Kianna Garmanian, Staff Writer
One of the most well-known events in the Christian Bible is when Mary says “yes” to become the mother of God. Her “yes” changed the course of humanity, as a savior was brought into the world. When the angel Gabriel appeared to Mary and told her that she would bear a son named Jesus, she exclaimed in Luke 1:38, “May it be done to me according to your word.”
Not only did Mary agree to follow God’s will, but her profound humility and faithful service to the Lord serves as an inspiration for all believers. Throughout the centuries, catholics have asked for Mary’s intercession and many of the Saints have also written about the unfailing prayers of our blessed mother.
A common misconception that many non-Catholics have is that Catholics worship Mary. While Catholics do honor and respect her as the Lord’s most faithful servant, all prayers and consecrations to our blessed mother are for her intercession. In other words, Mary helps lead the faithful closer to her son, Jesus, so each prayer offered to her is an offering to Christ. As St. Louis de Montfort states, “We never give more honor to Jesus than when we honor his mother, and we honor her simply and solely to honor him all the more perfectly. We go to her only as a way leading to the goal we seek- Jesus, her son.”
The Catholic Church honors Mary in many ways and has devoted multiple feast days and solemnities to honor her significant role as the mother of Christ. In fact, the month of October has been named as the month of the holy Rosary. The Rosary is the most popular Marian devotion in the Catholic Church, and Saint Pope Pius X remarks, “The Rosary is the most beautiful and the most rich in graces of all prayers; it is the prayer that touches most the heart of the mother of God.”
On Oct. 7, the Catholic Church celebrated the feast day of Mary, Our Lady of the Rosary, but the whole month is devoted to the Rosary. The feast day was first established on Oct. 7, 1571, as the feast of Our Lady of Victory by Saint Pope Pius V, when he called for all of Europe to pray the Rosary for victory. They were seeking to win a naval battle against the Ottoman Turks, who were a massive conquering force at the time. While the Christian navy was at a distinct disadvantage, after five hours of fighting, they won a decisive victory over the Ottomans. Thus, this feast of victory was created in honor of this major triumph.
Following in the footsteps of millions of others who pray the Rosary daily, a group of students on campus join each night to pray together. Freshman Rowan Carabba says, “Praying the Rosary every night with this group has given me a family at St. Martin’s.” Bringing their needs, intentions, and prayers together the students pray the Rosary and ask for the intercession of our blessed mother. In Matthew 18:2, Jesus says, “For where two or three are gathered together in my name, there I am in the midst of them.”

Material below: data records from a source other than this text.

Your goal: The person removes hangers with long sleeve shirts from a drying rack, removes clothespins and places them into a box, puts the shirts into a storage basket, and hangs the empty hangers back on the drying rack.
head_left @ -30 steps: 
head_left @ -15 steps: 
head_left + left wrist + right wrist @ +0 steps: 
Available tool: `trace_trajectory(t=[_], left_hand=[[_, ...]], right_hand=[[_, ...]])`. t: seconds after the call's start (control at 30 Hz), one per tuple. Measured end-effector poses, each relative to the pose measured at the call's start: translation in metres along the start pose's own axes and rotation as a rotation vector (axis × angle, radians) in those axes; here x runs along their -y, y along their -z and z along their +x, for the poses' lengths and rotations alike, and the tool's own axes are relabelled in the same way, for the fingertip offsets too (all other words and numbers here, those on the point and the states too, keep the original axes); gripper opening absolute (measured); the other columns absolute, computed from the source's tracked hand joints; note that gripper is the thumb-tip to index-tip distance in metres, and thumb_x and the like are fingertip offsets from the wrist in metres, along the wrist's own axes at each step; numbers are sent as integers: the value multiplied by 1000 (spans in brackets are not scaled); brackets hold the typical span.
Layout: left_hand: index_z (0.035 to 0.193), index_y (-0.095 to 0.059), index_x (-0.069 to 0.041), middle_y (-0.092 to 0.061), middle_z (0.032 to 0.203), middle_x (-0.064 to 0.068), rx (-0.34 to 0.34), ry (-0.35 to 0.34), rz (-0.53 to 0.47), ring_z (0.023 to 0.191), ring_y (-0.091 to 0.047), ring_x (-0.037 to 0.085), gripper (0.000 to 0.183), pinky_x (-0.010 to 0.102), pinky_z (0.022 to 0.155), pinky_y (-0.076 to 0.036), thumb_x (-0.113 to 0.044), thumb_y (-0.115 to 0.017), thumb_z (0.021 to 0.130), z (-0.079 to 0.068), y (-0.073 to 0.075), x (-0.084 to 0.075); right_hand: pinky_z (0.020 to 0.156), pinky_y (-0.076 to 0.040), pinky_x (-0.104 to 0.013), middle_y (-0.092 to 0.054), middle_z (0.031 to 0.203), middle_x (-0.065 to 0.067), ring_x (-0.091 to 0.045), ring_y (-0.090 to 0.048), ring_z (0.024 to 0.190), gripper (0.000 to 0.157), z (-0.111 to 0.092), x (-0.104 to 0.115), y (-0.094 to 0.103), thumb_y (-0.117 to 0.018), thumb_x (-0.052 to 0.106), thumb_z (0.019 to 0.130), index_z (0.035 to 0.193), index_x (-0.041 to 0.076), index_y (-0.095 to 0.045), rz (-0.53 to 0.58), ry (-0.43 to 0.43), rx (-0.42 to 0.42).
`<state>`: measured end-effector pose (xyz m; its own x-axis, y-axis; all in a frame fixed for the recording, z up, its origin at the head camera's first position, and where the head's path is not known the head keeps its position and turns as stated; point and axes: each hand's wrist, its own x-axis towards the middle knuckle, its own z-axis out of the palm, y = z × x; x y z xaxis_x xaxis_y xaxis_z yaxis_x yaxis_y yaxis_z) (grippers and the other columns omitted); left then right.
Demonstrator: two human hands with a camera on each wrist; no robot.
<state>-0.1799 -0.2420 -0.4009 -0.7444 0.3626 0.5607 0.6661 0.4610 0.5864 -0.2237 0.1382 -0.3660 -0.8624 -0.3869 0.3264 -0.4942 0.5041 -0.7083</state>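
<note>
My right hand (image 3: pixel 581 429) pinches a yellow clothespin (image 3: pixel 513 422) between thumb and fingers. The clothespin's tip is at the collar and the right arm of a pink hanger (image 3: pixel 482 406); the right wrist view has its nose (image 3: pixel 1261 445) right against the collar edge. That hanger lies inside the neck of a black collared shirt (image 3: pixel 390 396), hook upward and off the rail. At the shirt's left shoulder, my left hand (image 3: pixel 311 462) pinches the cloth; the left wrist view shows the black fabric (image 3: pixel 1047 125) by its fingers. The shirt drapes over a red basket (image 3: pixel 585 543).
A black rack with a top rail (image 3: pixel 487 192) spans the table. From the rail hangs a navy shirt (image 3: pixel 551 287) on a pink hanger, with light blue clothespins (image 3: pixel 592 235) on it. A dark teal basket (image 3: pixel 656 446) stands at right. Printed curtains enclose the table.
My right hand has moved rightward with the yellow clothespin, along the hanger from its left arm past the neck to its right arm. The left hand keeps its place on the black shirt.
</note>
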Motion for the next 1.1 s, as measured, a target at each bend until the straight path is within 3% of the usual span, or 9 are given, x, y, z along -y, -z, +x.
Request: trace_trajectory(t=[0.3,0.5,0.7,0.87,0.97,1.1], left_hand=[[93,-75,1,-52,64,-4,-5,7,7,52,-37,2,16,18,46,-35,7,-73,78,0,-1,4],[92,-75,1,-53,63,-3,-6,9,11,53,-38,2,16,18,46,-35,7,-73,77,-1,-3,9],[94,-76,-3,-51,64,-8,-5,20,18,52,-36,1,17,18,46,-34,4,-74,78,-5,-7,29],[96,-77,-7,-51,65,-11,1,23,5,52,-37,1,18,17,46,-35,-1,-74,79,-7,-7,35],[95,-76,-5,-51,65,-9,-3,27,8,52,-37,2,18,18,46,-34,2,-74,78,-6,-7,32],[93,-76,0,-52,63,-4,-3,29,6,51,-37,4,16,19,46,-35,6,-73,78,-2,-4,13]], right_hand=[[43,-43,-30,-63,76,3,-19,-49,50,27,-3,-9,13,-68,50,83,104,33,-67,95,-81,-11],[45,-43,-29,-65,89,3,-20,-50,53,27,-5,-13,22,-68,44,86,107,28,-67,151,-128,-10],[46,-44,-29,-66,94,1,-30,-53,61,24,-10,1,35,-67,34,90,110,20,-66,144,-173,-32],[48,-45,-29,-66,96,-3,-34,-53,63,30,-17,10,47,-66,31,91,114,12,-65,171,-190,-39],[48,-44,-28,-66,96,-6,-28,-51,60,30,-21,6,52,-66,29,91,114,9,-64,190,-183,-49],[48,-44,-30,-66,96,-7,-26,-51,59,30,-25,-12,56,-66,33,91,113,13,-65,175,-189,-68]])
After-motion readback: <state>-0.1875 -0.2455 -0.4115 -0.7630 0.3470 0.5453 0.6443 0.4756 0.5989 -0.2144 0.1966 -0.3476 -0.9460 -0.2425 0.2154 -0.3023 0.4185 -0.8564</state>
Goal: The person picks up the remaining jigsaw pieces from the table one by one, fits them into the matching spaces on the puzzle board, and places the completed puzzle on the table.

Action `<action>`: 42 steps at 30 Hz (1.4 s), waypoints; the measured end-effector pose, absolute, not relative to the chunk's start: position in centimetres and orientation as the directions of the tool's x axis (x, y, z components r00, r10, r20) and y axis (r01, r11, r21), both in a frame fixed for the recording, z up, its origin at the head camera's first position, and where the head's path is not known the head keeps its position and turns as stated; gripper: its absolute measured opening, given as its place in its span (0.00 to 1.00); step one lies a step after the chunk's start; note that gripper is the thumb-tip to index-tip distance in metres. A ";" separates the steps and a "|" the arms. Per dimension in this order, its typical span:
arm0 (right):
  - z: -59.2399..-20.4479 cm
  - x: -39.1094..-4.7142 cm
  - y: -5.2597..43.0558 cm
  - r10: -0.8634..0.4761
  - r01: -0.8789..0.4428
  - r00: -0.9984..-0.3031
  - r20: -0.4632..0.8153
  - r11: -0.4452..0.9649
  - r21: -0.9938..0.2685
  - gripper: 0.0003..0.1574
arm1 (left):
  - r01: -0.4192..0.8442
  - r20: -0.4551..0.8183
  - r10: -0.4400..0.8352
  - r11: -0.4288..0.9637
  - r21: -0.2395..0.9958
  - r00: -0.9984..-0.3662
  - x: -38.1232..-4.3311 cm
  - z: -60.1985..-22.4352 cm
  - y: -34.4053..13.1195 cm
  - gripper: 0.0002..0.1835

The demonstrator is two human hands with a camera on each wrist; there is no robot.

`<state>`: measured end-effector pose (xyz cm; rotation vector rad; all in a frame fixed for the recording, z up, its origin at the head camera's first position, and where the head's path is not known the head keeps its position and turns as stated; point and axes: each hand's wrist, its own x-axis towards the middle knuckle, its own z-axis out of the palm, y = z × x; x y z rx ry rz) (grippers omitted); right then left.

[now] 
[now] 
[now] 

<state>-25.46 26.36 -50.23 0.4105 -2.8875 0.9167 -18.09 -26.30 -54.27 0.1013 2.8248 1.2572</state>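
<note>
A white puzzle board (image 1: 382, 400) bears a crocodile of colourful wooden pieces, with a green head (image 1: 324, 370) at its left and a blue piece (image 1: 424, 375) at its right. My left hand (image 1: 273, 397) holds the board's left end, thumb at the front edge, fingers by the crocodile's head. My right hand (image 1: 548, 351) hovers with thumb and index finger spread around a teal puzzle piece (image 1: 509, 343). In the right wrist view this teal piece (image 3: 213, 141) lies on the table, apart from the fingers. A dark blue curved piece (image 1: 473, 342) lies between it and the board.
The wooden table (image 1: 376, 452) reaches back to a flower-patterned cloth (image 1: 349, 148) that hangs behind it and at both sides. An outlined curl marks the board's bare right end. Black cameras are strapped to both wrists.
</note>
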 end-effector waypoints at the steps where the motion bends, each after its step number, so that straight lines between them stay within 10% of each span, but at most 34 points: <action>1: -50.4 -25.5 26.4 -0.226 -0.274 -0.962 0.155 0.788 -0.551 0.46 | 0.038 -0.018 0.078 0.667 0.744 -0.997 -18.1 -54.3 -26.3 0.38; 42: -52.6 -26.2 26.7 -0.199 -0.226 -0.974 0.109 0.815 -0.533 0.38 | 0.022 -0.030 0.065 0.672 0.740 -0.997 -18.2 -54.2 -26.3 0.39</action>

Students of all faith practices and beliefs are more than welcome to come experience the joy, peacefulness, and grace that the Rosary brings. The group meets every night at 10:00 pm in the Spangler prayer room. Junior Tyler Snook extends this message to the entire St. Martin’s community: “Whether you know it or not, Our Lady loves you very much, so please come join us in honoring her.”